__What is being asked__:
Scan the listing below. Return every line containing the string "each".
####################
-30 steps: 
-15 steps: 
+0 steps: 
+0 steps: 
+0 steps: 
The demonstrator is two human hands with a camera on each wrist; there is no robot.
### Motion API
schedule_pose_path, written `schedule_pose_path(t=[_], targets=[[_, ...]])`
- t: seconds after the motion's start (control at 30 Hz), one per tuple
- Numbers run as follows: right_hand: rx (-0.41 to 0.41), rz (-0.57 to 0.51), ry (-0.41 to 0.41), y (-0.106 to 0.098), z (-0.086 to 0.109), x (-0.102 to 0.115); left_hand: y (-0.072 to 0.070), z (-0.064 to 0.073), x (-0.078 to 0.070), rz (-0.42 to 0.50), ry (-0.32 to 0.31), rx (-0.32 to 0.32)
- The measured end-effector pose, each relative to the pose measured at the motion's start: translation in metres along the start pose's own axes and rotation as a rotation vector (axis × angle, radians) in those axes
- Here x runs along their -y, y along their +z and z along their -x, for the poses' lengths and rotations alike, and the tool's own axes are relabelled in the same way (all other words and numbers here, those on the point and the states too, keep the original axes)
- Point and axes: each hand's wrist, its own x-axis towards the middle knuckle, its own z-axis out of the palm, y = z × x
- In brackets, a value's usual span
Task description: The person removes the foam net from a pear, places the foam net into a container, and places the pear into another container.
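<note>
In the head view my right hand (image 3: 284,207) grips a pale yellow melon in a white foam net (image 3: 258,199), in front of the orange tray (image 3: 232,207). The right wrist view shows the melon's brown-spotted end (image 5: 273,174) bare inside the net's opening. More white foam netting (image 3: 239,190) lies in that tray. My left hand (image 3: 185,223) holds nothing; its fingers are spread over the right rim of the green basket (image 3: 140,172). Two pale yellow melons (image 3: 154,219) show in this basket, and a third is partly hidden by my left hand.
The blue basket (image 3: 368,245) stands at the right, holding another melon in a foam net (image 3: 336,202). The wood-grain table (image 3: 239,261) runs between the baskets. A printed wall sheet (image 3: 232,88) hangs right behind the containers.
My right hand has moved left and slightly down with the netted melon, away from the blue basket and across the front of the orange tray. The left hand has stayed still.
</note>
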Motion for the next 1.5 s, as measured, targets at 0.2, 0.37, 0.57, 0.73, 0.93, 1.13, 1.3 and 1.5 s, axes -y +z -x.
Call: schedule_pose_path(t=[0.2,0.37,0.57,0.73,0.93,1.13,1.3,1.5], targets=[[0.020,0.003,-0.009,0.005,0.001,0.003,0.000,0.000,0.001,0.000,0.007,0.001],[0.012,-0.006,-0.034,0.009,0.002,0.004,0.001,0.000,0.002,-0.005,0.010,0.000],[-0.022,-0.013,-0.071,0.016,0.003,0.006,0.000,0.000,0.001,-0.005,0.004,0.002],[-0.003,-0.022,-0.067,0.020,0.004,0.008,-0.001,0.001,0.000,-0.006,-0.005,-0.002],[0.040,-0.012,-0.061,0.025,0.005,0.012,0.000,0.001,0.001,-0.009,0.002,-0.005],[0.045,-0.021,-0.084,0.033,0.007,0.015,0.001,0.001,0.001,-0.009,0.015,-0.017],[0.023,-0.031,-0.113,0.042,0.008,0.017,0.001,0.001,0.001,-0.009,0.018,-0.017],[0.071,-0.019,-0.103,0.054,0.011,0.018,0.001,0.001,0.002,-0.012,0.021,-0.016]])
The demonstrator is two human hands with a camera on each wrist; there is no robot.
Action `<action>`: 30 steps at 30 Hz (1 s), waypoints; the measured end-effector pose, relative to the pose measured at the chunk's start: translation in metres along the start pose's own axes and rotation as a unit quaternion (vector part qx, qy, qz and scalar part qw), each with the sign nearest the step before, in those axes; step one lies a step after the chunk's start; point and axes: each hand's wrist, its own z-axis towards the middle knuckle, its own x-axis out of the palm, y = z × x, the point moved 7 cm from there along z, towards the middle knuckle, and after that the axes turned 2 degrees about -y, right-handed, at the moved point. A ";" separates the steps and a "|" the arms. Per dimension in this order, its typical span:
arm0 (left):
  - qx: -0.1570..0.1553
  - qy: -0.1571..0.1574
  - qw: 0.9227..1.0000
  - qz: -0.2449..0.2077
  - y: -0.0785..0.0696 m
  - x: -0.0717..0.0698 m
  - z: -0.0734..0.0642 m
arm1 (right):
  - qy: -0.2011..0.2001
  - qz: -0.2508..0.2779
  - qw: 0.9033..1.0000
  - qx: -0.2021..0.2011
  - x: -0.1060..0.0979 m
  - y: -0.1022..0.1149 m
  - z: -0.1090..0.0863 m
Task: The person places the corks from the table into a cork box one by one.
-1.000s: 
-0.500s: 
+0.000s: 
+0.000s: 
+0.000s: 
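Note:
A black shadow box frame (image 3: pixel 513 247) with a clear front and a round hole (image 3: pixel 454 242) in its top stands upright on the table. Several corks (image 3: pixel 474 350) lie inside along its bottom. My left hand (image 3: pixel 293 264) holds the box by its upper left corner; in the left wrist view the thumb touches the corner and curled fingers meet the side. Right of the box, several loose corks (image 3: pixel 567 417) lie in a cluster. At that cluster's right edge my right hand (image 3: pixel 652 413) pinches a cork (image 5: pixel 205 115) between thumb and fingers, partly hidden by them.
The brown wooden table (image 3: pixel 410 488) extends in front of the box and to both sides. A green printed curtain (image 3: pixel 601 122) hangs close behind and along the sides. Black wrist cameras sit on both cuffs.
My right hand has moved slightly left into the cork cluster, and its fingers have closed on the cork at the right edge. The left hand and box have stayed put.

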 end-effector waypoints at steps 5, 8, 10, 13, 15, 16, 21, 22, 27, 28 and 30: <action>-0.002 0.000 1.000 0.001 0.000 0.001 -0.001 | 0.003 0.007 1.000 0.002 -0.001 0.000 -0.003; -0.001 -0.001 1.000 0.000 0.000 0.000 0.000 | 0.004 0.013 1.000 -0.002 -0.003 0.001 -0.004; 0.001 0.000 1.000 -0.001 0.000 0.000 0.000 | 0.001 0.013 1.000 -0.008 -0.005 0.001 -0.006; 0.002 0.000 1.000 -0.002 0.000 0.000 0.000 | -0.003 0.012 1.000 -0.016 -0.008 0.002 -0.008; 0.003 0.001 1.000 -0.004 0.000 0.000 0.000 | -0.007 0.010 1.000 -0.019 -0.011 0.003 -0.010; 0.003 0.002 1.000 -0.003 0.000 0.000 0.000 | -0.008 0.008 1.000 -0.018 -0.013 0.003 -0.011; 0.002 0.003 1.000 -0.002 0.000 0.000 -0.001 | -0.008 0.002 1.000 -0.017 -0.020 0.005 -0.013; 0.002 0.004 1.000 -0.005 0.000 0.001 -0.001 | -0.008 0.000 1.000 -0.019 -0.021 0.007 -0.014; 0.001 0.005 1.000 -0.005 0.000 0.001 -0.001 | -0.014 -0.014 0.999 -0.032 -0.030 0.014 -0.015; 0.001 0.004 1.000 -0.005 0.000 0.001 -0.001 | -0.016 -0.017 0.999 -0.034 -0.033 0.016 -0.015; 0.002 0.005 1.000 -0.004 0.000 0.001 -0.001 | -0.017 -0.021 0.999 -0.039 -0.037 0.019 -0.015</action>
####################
__Answer space__:
The demonstrator is two human hands with a camera on each wrist; there is no robot.
- The measured end-effector pose, each relative to the pose measured at the motion's start: translation in metres along the start pose's own axes and rotation as a rotation vector (axis × angle, radians) in those axes
- Point and axes: each hand's wrist, its own x-axis towards the middle knuckle, its own z-axis out of the palm, y = z × x
The demonstrator is two human hands with a camera on each wrist; there is no robot.
Action `<action>`: 30 steps at 30 Hz (1 s), waypoints; the measured end-effector pose, relative to the pose measured at the chunk's start: translation in metres along the start pose's own axes and rotation as a unit quaternion (vector part qx, qy, qz and scalar part qw), each with the sign nearest the step before, in those axes; step one lies a step after the chunk's start; point and axes: each hand's wrist, its own z-axis towards the middle knuckle, its own x-axis out of the palm, y = z × x, the point moved 7 cm from there along z, towards the middle knuckle, and after that the axes turned 2 degrees about -y, right-handed, at the moved point. A ";" separates the steps and a "|" the arms. Per dimension in this order, its typical span:

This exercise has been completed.